Quiet quitting -- the phenomenon of workers doing no more than what they must to keep their jobs -- is the hottest business buzzword these days. Why do workers quiet-quit? What should business leaders do about it?

The short answers: Workers quiet-quit for many reasons -- most notably because they are working to live, rather than living to work.

To deal with quiet quitting, business leaders should not spy on their workers. Instead, they should either hire only workers who are deeply engaged with the company's mission or, perhaps more realistically, make it clear to quiet quitters in their employ what they must do to keep their jobs.

This comes to mind in considering the growing popularity of worker surveillance tools among business leaders. As the Wall Street Journal reported, about 33 percent of large and medium-size companies use such systems -- many of which "include constant monitoring of nearly everything workers do on their devices." 

Business leaders can choose to view these details for each individual worker or use software -- such as ActivTrak -- that includes privacy controls, anonymized, and aggregated data, and, unlike competing products, does not "support keystroke logging, camera access, video recording or email reading or counting," noted the Journal.

Why Leaders Should Not Spy on Workers

The pandemic drove workers from the office to the home and that made business leaders fear that people at home would not do their jobs. In my view, such business leaders subscribe to Theory X -- the idea that people are reluctant components of a business machine.

A company's decision to spy on what workers do on their devices raises many questions:

  • Are business leaders notifying workers specifically why and how they are using such tools?
  • If so, does this notification drive workers to quit the company? 
  • Will workers who stay after such notification choose to game the worker surveillance systems?
  • What will business leaders do with the worker surveillance data?
  • Do such systems increase worker productivity and boost customer retention and satisfaction?
  • Do such systems encourage quiet quitting because they reinforce workers' view that the company will take as much as they can and give little in return?

No research proves that the benefits of worker surveillance systems exceed their costs. Antonio Aloisi and Valerio De Stefano, professors who recently reviewed academic literature for their book Your Boss Is an Algorithm, told the Journal, "There is definitely no study pointing out that [worker surveillance systems increase] productivity in any meaningful way."

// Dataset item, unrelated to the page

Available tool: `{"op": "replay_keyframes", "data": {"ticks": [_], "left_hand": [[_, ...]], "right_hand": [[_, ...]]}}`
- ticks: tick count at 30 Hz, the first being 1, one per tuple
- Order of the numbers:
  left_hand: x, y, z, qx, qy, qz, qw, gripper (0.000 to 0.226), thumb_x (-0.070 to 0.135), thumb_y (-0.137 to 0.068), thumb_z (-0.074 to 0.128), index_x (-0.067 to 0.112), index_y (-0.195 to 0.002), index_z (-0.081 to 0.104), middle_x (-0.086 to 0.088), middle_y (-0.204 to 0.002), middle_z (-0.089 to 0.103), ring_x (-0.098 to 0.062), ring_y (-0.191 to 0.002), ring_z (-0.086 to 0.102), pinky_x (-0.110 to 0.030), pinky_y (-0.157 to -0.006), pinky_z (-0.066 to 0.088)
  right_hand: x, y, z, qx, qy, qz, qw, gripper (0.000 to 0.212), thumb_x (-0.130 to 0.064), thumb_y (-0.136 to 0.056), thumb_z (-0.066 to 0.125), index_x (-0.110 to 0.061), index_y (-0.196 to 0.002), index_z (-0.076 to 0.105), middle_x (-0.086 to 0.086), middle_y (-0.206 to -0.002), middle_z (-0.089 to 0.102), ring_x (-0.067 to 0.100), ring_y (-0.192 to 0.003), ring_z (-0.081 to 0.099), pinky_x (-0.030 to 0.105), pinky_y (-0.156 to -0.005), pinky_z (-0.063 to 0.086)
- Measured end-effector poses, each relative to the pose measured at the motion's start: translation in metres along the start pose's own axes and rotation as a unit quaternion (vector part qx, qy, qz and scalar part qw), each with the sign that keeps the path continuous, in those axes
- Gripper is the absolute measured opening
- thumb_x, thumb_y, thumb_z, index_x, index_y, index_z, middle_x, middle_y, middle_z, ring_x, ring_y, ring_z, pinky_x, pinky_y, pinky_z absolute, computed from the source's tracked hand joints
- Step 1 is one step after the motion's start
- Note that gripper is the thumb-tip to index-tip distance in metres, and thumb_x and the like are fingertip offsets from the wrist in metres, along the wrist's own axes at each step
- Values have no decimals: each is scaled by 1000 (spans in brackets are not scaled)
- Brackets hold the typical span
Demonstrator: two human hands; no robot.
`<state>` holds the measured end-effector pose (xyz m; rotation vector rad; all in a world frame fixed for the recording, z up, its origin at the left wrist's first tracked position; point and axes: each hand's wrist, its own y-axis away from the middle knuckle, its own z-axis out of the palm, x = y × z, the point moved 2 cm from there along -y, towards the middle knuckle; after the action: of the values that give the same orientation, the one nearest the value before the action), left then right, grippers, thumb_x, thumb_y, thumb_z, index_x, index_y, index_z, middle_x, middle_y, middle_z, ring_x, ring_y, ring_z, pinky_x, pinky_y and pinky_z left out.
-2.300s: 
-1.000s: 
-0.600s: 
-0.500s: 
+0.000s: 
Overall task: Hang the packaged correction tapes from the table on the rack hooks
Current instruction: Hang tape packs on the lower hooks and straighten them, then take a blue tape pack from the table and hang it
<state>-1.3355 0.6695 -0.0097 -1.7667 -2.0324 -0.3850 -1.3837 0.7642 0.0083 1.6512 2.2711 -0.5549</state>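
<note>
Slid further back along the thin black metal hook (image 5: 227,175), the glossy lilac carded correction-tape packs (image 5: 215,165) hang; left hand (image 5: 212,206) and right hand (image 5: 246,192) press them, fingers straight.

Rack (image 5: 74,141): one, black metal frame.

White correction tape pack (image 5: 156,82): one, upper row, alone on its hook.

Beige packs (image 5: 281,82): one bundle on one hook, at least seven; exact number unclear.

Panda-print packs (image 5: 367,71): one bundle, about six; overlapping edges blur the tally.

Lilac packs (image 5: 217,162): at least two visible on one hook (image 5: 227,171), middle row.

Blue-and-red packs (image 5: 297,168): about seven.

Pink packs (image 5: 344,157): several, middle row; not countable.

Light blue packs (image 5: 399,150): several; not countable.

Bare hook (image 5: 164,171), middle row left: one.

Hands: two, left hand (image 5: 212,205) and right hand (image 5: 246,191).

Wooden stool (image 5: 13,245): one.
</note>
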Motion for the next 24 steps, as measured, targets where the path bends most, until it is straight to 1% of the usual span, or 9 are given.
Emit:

Meanwhile, studies indicate that spying on workers creates problems -- boosting worker stress, eroding their trust in management, and encouraging them to game the system.

For example, a 2020 survey of 2,100 call center workers found that "recording keystrokes and tracking online activity ... was associated with increased stress, lower job satisfaction, higher absenteeism, and more desire to quit," noted the Journal.

Another 2020 study found that introducing new worker monitoring systems led 56 percent of 2,000 U.K. trade union members surveyed to report that they felt that such systems eroded trust between workers and management. Moreover, De Stefano told the Journal that "introducing these systems can encourage users to game the systems, rather than doing their actual jobs."

In short, spying on workers does not strike me as a good management practice.

What Leaders Should Do About Quiet Quitting

When it comes to quiet quitting, leaders should first answer questions such as:

  • What is quiet quitting and what causes it?
  • Do quiet quitters make a company more or less competitive?

As I wrote in August -- quiet quitters are not a new phenomenon. Instead they are people who feel empowered by the low unemployment rate to let others know that they intend to get their job done to the satisfaction of their managers while preserving space for their personal lives.

Business leaders should create an environment that enables the company to get the most from such workers -- and at the same time, develop a separate group of workers who are eager to take on greater leadership responsibilities.

Rather than spying on them, business leaders can follow four steps:

  • Ask workers about their professional and personal life goals
  • Share with them your corporate goals -- such as revenue growth and customer satisfaction -- that are most relevant to their role in the company
  • Gain agreement with workers on indicators linked to those goals -- such as the number of new customers they add or revenue from new products they help to launch
  • Reward workers who meet the goals, and counsel or manage out those who don't

Business leaders who spy on their employees must shift their perspectives. They should respect workers' desire to carve out space for their personal lives while they help to achieve the company's goals.